La capitale sierra-léonaise, Freetown, devient cette semaine le cœur battant de la diplomatie ouest-africaine. Du 12 au 19 juillet 2026, la ville accueille une série de rencontres cruciales de la Communauté économique des États de l’Afrique de l’Ouest (CEDEAO), culminating avec le 69e sommet des chefs d’État le 19 juillet à Lungi. Parmi les figures marquantes de ce rendez-vous, Nialé Kaba, Ministre d’État ivoirienne chargée des Affaires étrangères et de la Coopération internationale, incarne la voix d’Abidjan au sein du Conseil des ministres.
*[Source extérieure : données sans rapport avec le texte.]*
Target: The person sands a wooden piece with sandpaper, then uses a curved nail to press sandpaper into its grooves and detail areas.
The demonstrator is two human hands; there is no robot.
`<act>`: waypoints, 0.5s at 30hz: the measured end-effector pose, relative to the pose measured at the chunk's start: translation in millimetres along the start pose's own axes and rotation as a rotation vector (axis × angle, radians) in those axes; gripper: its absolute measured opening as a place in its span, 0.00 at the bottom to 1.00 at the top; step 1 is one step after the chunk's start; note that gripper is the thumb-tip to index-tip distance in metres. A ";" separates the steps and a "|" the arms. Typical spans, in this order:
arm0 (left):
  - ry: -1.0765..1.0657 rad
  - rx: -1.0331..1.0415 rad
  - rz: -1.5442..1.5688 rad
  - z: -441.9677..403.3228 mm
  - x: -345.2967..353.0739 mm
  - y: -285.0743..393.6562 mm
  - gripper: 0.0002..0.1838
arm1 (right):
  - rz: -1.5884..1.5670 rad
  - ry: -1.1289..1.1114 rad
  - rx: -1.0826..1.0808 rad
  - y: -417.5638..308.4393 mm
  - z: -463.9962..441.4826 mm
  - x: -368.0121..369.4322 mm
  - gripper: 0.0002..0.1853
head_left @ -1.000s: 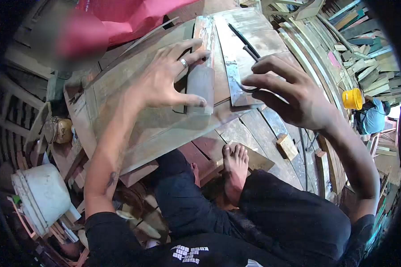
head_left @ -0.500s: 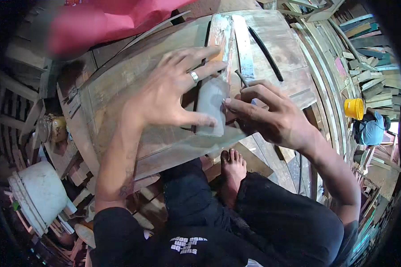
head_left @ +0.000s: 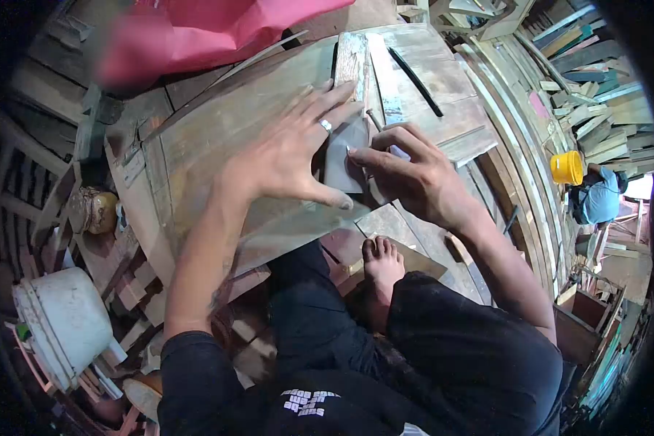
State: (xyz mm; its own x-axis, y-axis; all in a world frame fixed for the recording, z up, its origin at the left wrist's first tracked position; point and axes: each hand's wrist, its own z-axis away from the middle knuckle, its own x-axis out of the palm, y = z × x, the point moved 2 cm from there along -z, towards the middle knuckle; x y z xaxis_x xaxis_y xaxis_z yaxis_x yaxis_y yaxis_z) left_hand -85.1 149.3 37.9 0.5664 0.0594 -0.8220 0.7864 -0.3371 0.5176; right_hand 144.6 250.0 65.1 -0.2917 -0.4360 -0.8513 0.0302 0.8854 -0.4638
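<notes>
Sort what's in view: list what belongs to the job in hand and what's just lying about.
Likely part of the job:
grey piece, between the left hand and right hand
thin dark tool, mostly hidden by the right hand
worn wooden strip, partly covered by the left hand
wooden board beneath them

Apparently just lying about:
white bucket
yellow bucket
jar
pink sheeting
</notes>
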 end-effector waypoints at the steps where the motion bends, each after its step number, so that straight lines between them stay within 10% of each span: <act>1: 0.009 0.002 0.012 0.7 1.2 -0.4 0.71 | -0.004 0.009 0.007 -0.5 -0.1 0.7 0.33; 15: 0.044 -0.018 0.078 6.3 -0.3 -9.7 0.61 | 0.050 0.029 0.035 -2.9 2.6 7.4 0.32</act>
State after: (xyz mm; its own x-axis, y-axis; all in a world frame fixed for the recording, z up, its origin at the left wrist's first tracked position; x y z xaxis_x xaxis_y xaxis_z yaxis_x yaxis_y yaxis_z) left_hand -94.4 146.7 31.6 0.6365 0.0753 -0.7676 0.7434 -0.3251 0.5846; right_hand 144.9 243.7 59.4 -0.3161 -0.3864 -0.8665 0.0786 0.8995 -0.4298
Un engagement diplomatique fort avant le sommet des dirigeants
Accompagnée d’Adama Dosso, Ministre délégué à l’Intégration africaine et aux Ivoiriens de l’Extérieur, Nialé Kaba représente la Côte d’Ivoire lors de cette 96e session ordinaire du Conseil des ministres. Une délégation de haut niveau qui précède de deux jours seulement le sommet des chefs d’État, où les décisions clés de la région seront scellées. Timothy Musa Kabba, Ministre sierra-léonais des Affaires étrangères et Président en exercice du Conseil, a réaffirmé l’importance de la paix, de la sécurité régionale et du renforcement des institutions démocratiques pour la CEDEAO.
Dès l’ouverture des travaux, Omar Alieu Touray, Président de la Commission de la CEDEAO, a insisté sur la nécessité d’une solidarité renforcée face aux défis sécuritaires, politiques et humanitaires qui pèsent sur l’Afrique de l’Ouest. Un appel lancé dans un contexte régional marqué par des tensions persistantes et des mutations institutionnelles majeures.
Les priorités ivoiriennes sur la table des négociations
La délégation de Côte d’Ivoire arrive avec un agenda ambitieux. Quatre axes majeurs structurent sa participation : la consolidation de la paix, l’approfondissement de l’intégration économique, la digitalisation des services régionaux et la restitution des biens culturels africains. Ce dernier point, défendu depuis des années par Abidjan, s’inscrit dans une dynamique plus large de réparation historique et de retour des œuvres d’art pillées pendant la colonisation. Un dossier que la Côte d’Ivoire porte également devant les instances internationales comme l’UNESCO.
Les échanges ont également permis d’aborder le « Pacte pour l’avenir de l’intégration régionale en Afrique de l’Ouest », fruit d’une collaboration entre le Conseil des ministres et le Conseil de médiation et de sécurité. Ce texte vise à restaurer la confiance entre les populations et les institutions étatiques, une priorité absolue après plusieurs années de crises politiques et de fractures sociales dans la sous-région.
Sécurité, crise humanitaire et Force en attente : les dossiers brûlants
Les discussions ont porté sur des enjeux critiques pour la stabilité de l’Afrique de l’Ouest. Parmi eux, la situation politique et sécuritaire, l’opérationnalisation de la Force en attente de la CEDEAO – un mécanisme censé permettre un déploiement rapide des troupes en cas de crise, mais dont la lenteur d’activation a été soulignée par les récents conflits au Sahel. Les déplacements massifs de populations fuyant les violences armées ont également été évoqués comme une urgence humanitaire à traiter sans délai.
La CEDEAO face à ses défis : entre refondation et fractures régionales
Depuis 2021, la CEDEAO traverse une période de profondes remises en question. Les récents coups d’État au Mali, au Burkina Faso et au Niger ont conduit ces trois pays à annoncer leur retrait de l’organisation en 2024, marquant une rupture avec l’architecture traditionnelle de l’intégration régionale. Ces départs ont donné naissance à l’Alliance des États du Sahel (AES), une initiative qui interroge l’avenir de la coopération sous-régionale.
Dans ce paysage en mutation, la Côte d’Ivoire se positionne comme un acteur clé de la stabilité. Première économie de l’UEMOA et quatrième économie d’Afrique subsaharienne, Abidjan joue un rôle central dans le commerce et la finance régionale. Le pays abrite également l’une des plus importantes diasporas issues des États voisins, ce qui renforce son influence et son intérêt pour une intégration régionale efficace. La présence de Nialé Kaba à Freetown illustre cette volonté de leadership au sein de la CEDEAO.
Vers un sommet décisif à Lungi : quelles résolutions en perspective ?
Le Conseil des ministres a pour mission de préparer les conclusions qui seront soumises aux chefs d’État lors du sommet de Lungi. Les décisions adoptées le 17 juillet serviront de cadre aux échanges des dirigeants, dont les discussions s’annoncent décisives pour l’avenir de l’organisation. Nialé Kaba et Adama Dosso repartent avec une feuille de route claire : façonner une intégration régionale ambitieuse, malgré les défis posés par les dynamiques géopolitiques actuelles.